The Gas Safe Register, operated by Capita Gas Registration and Ancillary Services Ltd (CGRAS) under a Service Concession Agreement with HSE, is the statutory registration scheme for the industry. It undertakes inspections of work carried out by engineers and has the power to apply sanctions if it discovers any defects.
All engineers have to be registered with Gas Safe to legally undertake gas work in Great Britain. HSE is responsible for monitoring CGRAS's delivery of this service and for providing advice to other government departments on matters regarding work-related gas safety.
Gas Safe Register has the remit for raising consumer awareness of gas safety risks and for facilitating the provision of technical advice and guidance to engineers to raise standards.
Increasing the awareness of consumers to understand gas-related risks and the actions they need to take to protect themselves remains a priority for this sector.
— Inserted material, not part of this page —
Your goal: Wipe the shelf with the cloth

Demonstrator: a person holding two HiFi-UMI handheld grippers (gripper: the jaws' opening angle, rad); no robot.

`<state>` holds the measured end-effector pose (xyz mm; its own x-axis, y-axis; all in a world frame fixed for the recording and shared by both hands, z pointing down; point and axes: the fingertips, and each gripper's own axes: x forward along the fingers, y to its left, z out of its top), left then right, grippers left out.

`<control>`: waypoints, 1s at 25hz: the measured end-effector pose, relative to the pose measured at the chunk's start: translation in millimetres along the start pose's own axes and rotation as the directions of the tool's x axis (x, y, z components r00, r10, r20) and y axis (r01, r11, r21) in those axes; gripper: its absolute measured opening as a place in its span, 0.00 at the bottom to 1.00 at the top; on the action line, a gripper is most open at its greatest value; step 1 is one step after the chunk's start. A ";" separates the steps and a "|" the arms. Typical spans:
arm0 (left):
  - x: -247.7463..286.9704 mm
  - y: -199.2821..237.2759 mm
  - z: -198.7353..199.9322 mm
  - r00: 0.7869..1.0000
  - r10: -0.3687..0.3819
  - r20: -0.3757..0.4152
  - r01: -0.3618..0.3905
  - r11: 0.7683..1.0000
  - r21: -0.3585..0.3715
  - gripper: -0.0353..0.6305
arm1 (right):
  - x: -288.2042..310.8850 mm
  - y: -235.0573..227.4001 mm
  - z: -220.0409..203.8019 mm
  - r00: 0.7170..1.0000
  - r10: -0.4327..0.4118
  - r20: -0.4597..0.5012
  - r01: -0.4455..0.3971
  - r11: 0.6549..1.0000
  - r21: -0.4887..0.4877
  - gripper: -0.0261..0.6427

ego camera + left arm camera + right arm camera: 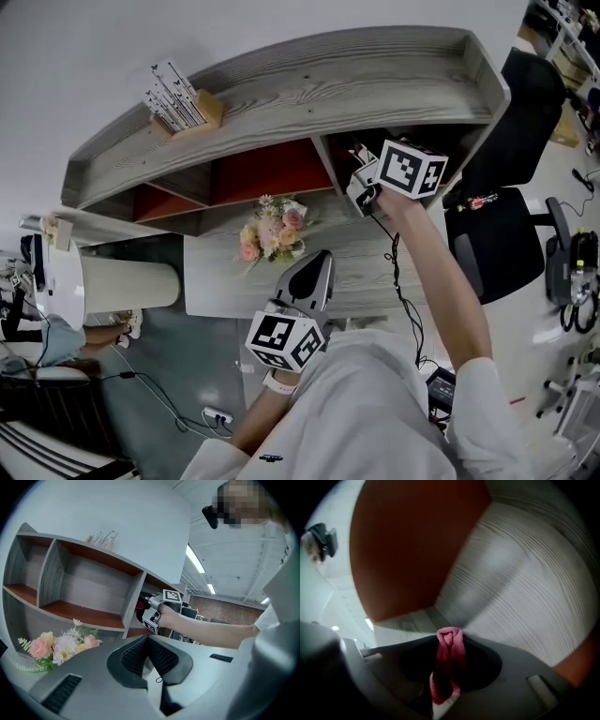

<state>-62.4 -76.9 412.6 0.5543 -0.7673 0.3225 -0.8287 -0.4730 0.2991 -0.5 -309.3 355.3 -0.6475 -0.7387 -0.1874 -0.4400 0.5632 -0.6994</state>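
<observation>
Chiefly, risk: the right gripper (450,635) is clamped on a pink cloth (449,667) bunched into a narrow fold, with only a small tip showing past the jaws. A stroke along the grey wood-grain panel could therefore rub hard jaw tips on the board instead of fabric, or drag the fold loose. Second risk: the left gripper (147,639), jaws together and empty, hangs low over the desk near the flowers (274,232), and a careless swing could knock them. Containers: the shelf (328,75), grey boards with orange-red backs, has several open compartments. The right-hand compartment holds the right gripper and its cloth, close to the panel, though I cannot tell whether they touch. The middle and left compartments appear bare in the left gripper view. On the top board stands a small wooden holder (185,101) with upright printed cards in it.
</observation>
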 end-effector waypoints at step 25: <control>8.9 -18.2 -17.9 0.998 -0.050 -0.043 0.050 0.999 0.000 0.06 | -39.0 22.2 -34.1 0.990 0.078 -0.116 -0.083 0.996 -0.035 0.21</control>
<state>-40.9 -67.3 426.1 0.5982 -0.7232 0.3451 -0.7997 -0.5112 0.3150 -6.3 -255.4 370.6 -0.7476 -0.6445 -0.1604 -0.4065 0.6350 -0.6569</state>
All gas engineers are required to demonstrate their ongoing competence to undertake gas work by completing Accredited Certification Scheme (ACS) assessments every 5 years. Successful completion is a prerequisite for achieving / maintaining registration with Gas Safe Register.
Effective regulation of this industry through reactive enforcement is important to deter negligence and unsafe gas work. An appreciation of wider issues such as the effects of emerging technologies is also necessary to effectively manage new, associated risks.
Appliances are becoming more complex as they evolve to meet energy conservation demands, increasing the levels of skill required for safe installation and maintenance. As well as providing information to consumers and engineers, manufacturers and suppliers are challenged to build safety into their appliances to alleviate the reliance on specialist skills.
Consumers, gas engineers and landlords have sufficient knowledge, skill, competency and awareness of gas safety risks and carbon monoxide dangers in order to take appropriate action to protect themselves and others who may be affected by their actions.
To take account of wider issues that may impact on domestic gas safety and act to influence these at an early stage.